Cela pousserait le marché à se concentrer, car les coûts fixes des petits promoteurs ne leur permettraient pas de rivaliser avec des géants comme Nexity…
Il faut faire attention à garder assez d'acteurs pour éviter une certaine homogénéisation de l'offre. Néanmoins, les acquisitions, comme celles réalisées par Nexity, permettent d'avoir une importante puissance d'innovation.
Ne faut-il pas réinventer la manière de construire ?
Nous avons d'abord lancé une démarche de massification des achats. Mais les coûts de construction ont progressé de 15 % en trois ou quatre ans. Et le secteur de la construction est le seul à avoir perdu en productivité. Il est temps que nous investissions le sujet, pour allier la qualité au prix, grâce à l'industrialisation des processus. Nous envisageons d'ailleurs de mettre en place un POC (proof of concept) sur le sujet. Nous misons sur le biosourcé et le bois.
A l'exemple de la start-up Katerra ?
Leur production est trop uniforme, alors que nous prônons la diversité. Mais cette start-up a initié un mouvement.
La robotisation des méthodes constructives est complexe, et nécessite de lourds investissements. Par exemple, les usines de l'entreprise de bâtiment Lindbäcks en Suède ou de Laing O'Rourke au Royaume-Uni représentent chacune des investissements de plusieurs dizaines de millions d'euros.
Pour certaines collectivités locales, travailler avec Nexity peut faire peur…

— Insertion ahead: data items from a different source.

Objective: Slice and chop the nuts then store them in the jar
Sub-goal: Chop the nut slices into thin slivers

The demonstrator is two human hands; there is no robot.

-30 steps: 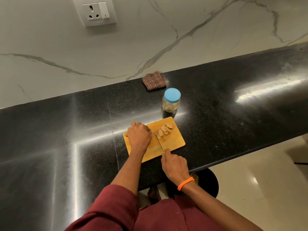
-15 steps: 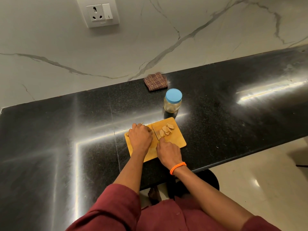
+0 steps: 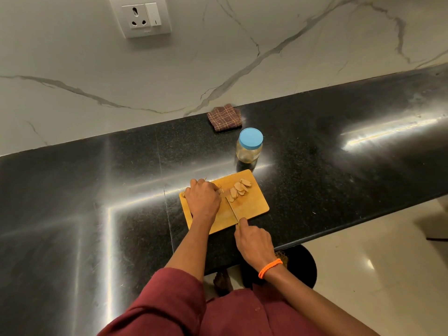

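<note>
Two hands are slicing nuts (image 3: 238,189): left hand (image 3: 203,199) pinning one, right hand (image 3: 254,241) clamping the knife (image 3: 231,209); next, another downward cut.

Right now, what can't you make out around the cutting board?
- Head view: whatever the left hand holds down is hidden beneath its fingers.
- Knife handle: covered by the right hand.
- Jar contents: too small and glary through the glass to tell.
- Nut slices: exact count unclear.
</note>
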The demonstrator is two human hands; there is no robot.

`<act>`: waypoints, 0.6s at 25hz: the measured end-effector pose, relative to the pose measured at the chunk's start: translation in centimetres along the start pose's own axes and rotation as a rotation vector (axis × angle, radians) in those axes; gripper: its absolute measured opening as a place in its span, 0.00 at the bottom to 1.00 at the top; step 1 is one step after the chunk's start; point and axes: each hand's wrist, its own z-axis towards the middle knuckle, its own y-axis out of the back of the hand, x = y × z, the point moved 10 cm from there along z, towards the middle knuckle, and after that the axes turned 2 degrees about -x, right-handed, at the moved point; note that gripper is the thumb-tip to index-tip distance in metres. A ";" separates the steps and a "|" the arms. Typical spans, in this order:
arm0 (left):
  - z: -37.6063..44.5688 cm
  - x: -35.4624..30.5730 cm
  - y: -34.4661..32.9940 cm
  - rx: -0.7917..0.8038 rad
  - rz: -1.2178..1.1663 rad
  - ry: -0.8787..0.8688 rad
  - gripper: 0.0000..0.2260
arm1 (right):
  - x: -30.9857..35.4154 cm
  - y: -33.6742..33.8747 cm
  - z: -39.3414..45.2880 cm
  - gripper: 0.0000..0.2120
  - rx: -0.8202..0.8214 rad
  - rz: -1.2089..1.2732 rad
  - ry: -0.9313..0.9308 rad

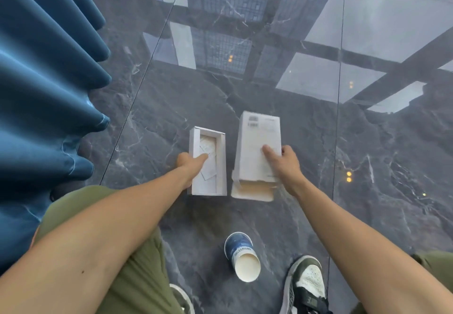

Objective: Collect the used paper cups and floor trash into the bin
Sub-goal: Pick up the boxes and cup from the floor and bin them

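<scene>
Two white cardboard box parts lie on the dark marble floor. My left hand (192,166) grips the left wall of the open box tray (220,161), thumb inside over some paper slips. My right hand (282,164) holds the box lid (257,142), thumb on top and fingers round its right edge; a second cardboard piece sticks out beneath its near end. A blue and white paper cup (241,256) lies on its side near my feet, mouth toward me. No bin is in view.
A blue curtain (44,93) hangs in folds along the left. My shoes (305,286) stand at the bottom edge, right of the cup. The glossy floor (367,154) reflects ceiling panels.
</scene>
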 end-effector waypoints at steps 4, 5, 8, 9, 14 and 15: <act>-3.4 -2.6 -2.1 0.173 -0.216 -0.010 0.24 | 3.6 -1.9 -1.6 0.23 0.135 0.128 -0.014; -4.2 -3.4 -2.6 0.226 -0.260 -0.020 0.21 | 4.0 -2.5 -2.0 0.23 0.165 0.075 -0.002; -5.2 -4.1 -3.7 0.381 -0.361 -0.047 0.25 | 4.4 -3.8 -3.2 0.21 0.238 -0.044 0.041; -5.1 -3.8 -3.8 0.402 -0.373 -0.059 0.27 | 4.2 -4.2 -3.5 0.19 0.261 -0.063 0.052; -3.1 -2.2 -2.0 0.319 -0.419 -0.074 0.20 | 0.1 -5.6 -4.5 0.25 0.333 0.049 -0.085; -2.9 -1.9 -1.6 0.315 -0.423 -0.074 0.20 | -2.1 -5.5 -4.5 0.26 0.292 0.079 -0.170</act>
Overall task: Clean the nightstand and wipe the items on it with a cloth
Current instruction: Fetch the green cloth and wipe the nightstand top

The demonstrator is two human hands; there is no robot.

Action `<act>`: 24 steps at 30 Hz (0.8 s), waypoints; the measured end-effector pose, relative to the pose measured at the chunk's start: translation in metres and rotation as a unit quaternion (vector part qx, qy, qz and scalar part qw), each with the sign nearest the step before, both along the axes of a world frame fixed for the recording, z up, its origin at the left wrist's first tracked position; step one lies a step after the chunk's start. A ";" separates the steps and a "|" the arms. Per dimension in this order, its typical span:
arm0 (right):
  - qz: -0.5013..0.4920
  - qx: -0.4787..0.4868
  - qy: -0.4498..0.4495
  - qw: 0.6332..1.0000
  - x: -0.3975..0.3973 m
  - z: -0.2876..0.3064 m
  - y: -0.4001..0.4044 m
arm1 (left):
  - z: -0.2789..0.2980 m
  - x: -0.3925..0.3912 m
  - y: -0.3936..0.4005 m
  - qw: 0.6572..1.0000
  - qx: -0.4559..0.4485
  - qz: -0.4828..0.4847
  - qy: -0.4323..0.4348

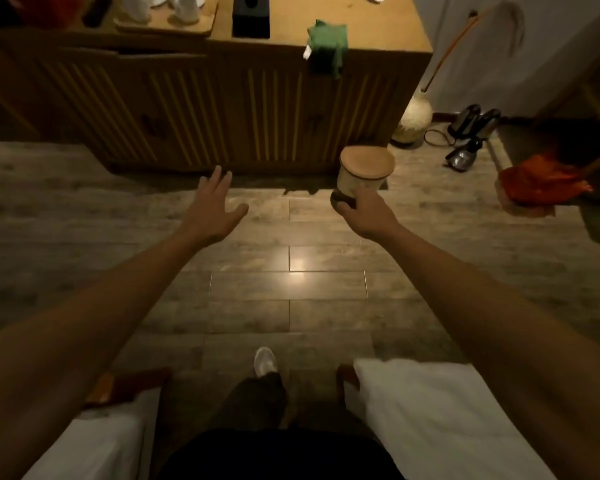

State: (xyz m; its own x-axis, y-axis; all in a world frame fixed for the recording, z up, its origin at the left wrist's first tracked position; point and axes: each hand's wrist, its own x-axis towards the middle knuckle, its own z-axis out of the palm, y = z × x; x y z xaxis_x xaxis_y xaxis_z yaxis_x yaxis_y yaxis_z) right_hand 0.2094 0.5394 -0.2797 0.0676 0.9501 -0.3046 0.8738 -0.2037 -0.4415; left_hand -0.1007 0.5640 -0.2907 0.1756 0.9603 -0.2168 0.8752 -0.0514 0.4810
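Gripping a lidded jar [362,174] upright, the right hand [368,213] sits nearer the green cloth [326,43] draped over the nightstand's [378,29] front edge ahead, while the left hand [212,209] spreads empty.

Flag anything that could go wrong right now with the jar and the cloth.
The right hand grips the lidded jar only by its base, out over the tiled floor; the wooden lid could slide off. The green cloth hangs over the nightstand's front edge and might slip down.
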 end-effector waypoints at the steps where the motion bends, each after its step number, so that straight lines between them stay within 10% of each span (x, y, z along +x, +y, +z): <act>1: -0.012 0.008 0.006 1.000 0.001 0.003 0.019 | 0.003 0.003 0.021 1.000 0.001 0.004 0.001; 24: -0.031 -0.029 0.055 0.998 0.149 -0.024 0.532 | -0.033 0.164 0.499 0.996 -0.082 0.028 -0.028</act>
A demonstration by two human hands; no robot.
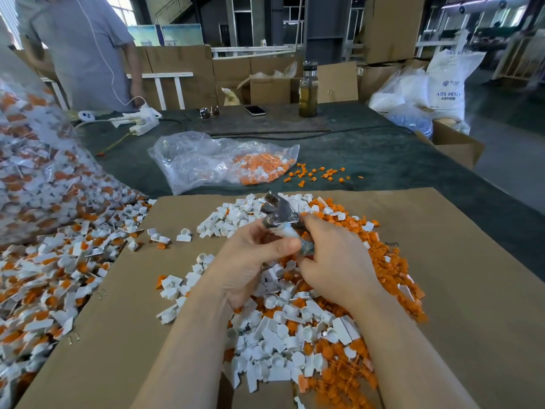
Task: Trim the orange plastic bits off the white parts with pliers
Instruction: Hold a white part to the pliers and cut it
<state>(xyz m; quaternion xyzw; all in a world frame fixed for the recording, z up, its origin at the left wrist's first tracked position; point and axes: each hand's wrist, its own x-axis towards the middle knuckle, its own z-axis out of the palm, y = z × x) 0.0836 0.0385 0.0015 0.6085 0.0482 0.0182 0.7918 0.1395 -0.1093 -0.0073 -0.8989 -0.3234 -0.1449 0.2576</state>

Pourtant, Nexity crée beaucoup de proximité et l'image de grand groupe que nous avons est fausse. Nous possédons une quarantaine de filiales bien ancrées dans leur territoire, qui répondent à une demande locale et disposent d'un pouvoir décisionnel important. Nous avons également des marques d'envergure nationale comme Aegide-Domitys pour les résidences services seniors, Studéa pour les étudiants, mais aussi des marques de proximité à Bordeaux et Toulouse, comme Domaines du sud. Notre structure n'est pas pyramidale : seuls quelques sujets régaliens, comme la qualité, la conformité ou le juridique, sont pilotés depuis le siège.
Justement, Alain Dinin vous a cédé sa place de directeur général pour rester président. Qu'est-ce qui change ?

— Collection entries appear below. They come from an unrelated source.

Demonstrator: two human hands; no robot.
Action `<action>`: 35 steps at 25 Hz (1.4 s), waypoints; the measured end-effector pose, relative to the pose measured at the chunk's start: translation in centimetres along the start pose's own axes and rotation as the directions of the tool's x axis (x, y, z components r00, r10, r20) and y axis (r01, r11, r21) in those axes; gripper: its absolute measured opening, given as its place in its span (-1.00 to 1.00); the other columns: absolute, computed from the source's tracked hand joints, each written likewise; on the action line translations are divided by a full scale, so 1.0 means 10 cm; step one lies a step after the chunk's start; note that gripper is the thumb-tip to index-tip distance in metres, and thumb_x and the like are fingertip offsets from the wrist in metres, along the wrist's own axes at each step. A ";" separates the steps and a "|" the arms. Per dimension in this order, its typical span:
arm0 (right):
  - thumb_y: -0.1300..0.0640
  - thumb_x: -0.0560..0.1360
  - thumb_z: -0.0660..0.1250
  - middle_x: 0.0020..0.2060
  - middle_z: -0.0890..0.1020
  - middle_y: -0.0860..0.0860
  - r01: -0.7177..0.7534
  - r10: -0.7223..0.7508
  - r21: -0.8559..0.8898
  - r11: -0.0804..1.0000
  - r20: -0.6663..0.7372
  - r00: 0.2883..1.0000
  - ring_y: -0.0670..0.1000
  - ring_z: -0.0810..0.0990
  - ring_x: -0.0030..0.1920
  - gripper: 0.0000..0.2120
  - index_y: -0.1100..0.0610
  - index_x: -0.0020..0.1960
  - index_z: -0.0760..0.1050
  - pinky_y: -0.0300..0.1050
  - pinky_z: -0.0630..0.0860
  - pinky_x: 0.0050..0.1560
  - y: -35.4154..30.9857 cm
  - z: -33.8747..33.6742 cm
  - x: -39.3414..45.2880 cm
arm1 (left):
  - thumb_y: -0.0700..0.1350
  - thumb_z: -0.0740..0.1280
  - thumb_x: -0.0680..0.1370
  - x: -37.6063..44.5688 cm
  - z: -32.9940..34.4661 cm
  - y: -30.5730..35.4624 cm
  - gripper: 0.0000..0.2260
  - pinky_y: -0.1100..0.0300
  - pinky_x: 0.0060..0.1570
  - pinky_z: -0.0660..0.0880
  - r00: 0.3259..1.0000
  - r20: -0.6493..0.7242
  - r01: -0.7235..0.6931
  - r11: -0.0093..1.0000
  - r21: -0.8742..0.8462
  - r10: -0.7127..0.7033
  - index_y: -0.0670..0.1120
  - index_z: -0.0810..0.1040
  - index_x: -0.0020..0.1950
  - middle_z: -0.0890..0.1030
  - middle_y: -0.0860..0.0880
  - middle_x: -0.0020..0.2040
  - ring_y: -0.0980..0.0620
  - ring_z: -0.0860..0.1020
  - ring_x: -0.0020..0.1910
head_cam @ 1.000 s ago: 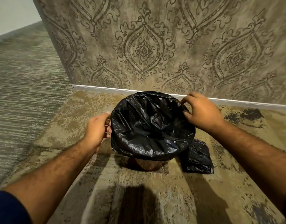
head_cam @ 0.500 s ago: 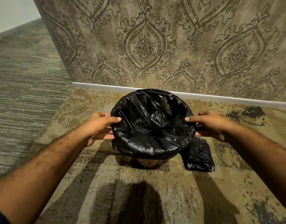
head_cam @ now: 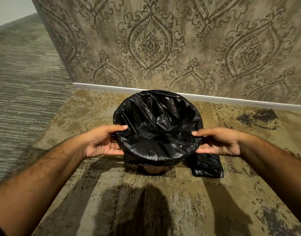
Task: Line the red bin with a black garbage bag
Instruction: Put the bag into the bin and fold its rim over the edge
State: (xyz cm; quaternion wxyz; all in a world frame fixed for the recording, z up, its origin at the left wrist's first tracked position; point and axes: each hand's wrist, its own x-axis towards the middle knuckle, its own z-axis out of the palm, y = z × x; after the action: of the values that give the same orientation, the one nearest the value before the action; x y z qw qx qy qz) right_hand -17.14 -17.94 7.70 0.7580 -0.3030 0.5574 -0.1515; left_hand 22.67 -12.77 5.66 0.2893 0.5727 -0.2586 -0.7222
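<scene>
A black garbage bag (head_cam: 156,126) lines the bin and is folded down over its whole rim. Only a dark reddish sliver of the bin (head_cam: 153,169) shows under the bag's front edge. My left hand (head_cam: 102,142) pinches the bag at the rim's left side, thumb on top and fingers underneath. My right hand (head_cam: 217,142) holds the rim's right side the same way. The bin stands on the carpet close to the wall.
A folded bundle of black bags (head_cam: 206,165) lies on the carpet just right of the bin, under my right hand. A patterned wall (head_cam: 163,48) with a white baseboard (head_cam: 102,86) rises behind. Striped grey carpet (head_cam: 23,86) spreads to the left.
Both hands slid from the back and side of the rim toward its near half. They now grip the left and right edges level with each other.
</scene>
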 end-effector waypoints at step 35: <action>0.43 0.60 0.28 -0.02 0.69 0.28 0.369 -0.414 -0.188 0.910 -0.422 0.807 0.15 0.75 -0.38 -0.82 0.25 0.16 0.41 0.01 0.70 -0.47 -0.32 0.76 0.62 | -0.14 0.50 0.58 0.07 -0.19 0.33 -0.74 0.09 -0.01 0.68 0.882 -0.249 -0.382 0.917 0.117 0.400 0.02 0.62 0.26 0.77 -0.05 0.13 0.03 0.72 0.01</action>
State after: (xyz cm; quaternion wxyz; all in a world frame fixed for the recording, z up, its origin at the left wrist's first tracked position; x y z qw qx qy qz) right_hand -7.62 -21.78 6.50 0.5439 -0.4042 0.6503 -0.3434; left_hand 24.78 -15.70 7.11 0.4425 0.6102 -0.3504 -0.5560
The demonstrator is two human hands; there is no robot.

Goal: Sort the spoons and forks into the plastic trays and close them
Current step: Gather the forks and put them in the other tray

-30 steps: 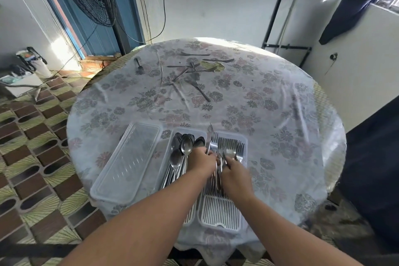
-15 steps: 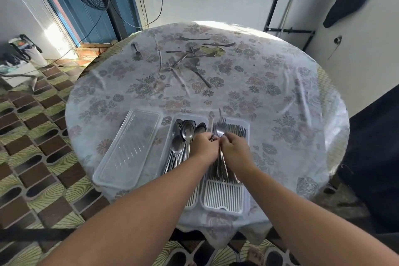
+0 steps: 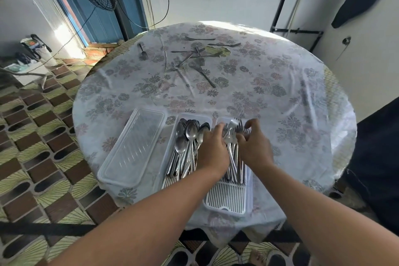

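Two hands work over the right-hand tray [image 3: 228, 201], the left hand [image 3: 212, 150] and right hand [image 3: 253, 147] each with fingers curled onto the bundled forks [image 3: 234, 157], whose long axis runs away from the person, tines far. Loose forks [image 3: 200, 67] wait well beyond across the bench [image 3: 280, 93], roughly equally reachable. Spoons [image 3: 185, 147] fill the neighbouring tray.

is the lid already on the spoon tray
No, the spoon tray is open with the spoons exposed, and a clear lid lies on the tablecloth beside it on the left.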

Sur la stratégie, rien. Il nous demande, à moi-même et aux directeurs généraux délégués Julien Carmona, Véronique Bédague et Frédéric Verdavaine, d'aller plus loin en matière de services, d'usages et de compréhension des besoins, et un peu plus fort en matière de développement et de proximité, en démultipliant les marques, par exemple.
Il veut également que nous allions un peu plus haut en termes de responsabilité, vis-à-vis de nos clients et de nos collaborateurs, mais également vis-à-vis de nos concitoyens, par rapport au climat et à l'environnement.

Alors que WeWork connaît des déboires, quel avenir réservez-vous à Morning Coworking, dont vous avez acquis 54 % du capital en début d'année ?
Les équipes de Clément Alteresco de BAP Morning Coworking savent réaliser des espaces au bon endroit, avec des usages et des services correspondants, dans des conditions frugales. La société réemploie beaucoup de matériaux, ce qui aboutit à des lieux sympathiques et malins. BAP a trouvé un modèle économique viable. Nous intégrons d'ailleurs déjà leur solution dans nos réponses à consultation, quand nous élaborons des quartiers de ville.
Le projet de loi relatif à la lutte contre le gaspillage et à l'économie circulaire est débattu au Parlement. Comment comptez-vous booster le réemploi ?
Nous y avons recours dès que c'est possible. Et quand nous le faisons, nous le valorisons vis-à-vis des élus. Nous devons passer une nouvelle étape, mais le problème est d'abord logistique. Il faudrait créer une filière, pour que soient centralisés les matériaux à réemployer.